• Task to carry out:
Copy each line of the listing that includes "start".

• Available data:
= = = = = = =

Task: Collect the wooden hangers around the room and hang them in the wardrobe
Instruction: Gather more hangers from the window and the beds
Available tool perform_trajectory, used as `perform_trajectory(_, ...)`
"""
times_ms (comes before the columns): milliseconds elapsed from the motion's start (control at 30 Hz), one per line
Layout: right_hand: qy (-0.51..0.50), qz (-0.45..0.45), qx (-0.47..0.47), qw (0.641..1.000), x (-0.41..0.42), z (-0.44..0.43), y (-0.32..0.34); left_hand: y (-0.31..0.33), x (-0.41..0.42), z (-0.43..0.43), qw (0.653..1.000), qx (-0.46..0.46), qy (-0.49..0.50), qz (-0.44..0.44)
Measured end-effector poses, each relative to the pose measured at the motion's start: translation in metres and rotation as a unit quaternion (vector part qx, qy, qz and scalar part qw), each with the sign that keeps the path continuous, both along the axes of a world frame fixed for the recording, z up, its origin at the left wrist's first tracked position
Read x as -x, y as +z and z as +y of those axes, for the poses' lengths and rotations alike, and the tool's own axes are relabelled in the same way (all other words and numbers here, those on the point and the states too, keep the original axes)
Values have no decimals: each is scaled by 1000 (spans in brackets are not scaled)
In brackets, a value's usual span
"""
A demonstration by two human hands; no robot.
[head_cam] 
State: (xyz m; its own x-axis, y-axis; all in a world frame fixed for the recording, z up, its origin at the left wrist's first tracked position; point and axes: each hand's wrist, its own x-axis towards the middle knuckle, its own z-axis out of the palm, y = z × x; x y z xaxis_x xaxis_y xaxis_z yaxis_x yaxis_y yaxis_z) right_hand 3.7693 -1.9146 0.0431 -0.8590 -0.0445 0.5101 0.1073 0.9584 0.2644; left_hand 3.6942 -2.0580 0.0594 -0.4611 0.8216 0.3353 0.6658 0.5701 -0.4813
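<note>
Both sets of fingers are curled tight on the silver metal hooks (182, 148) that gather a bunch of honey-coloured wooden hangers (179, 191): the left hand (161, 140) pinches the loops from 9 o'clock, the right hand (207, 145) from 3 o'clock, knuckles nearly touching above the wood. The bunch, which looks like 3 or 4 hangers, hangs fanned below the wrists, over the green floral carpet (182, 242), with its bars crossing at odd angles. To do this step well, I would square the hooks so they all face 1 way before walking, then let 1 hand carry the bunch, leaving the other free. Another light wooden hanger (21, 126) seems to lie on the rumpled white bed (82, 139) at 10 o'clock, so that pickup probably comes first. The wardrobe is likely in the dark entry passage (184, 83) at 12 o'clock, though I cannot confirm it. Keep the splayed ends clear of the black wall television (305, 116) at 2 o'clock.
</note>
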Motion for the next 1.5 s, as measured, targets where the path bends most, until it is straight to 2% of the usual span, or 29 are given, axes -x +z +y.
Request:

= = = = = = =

• Result of the task:
times_ms (comes before the columns): milliseconds elapsed from the motion's start (control at 30 Hz), one per line
Measured end-effector poses, each relative to the pose measured at the motion's start: translation in metres and rotation as a unit quaternion (vector part qx, qy, qz and scalar part qw), each with the sign that keeps the path continuous, both along the axes of a world frame fixed for the recording, z up, its origin at the left wrist's first tracked position

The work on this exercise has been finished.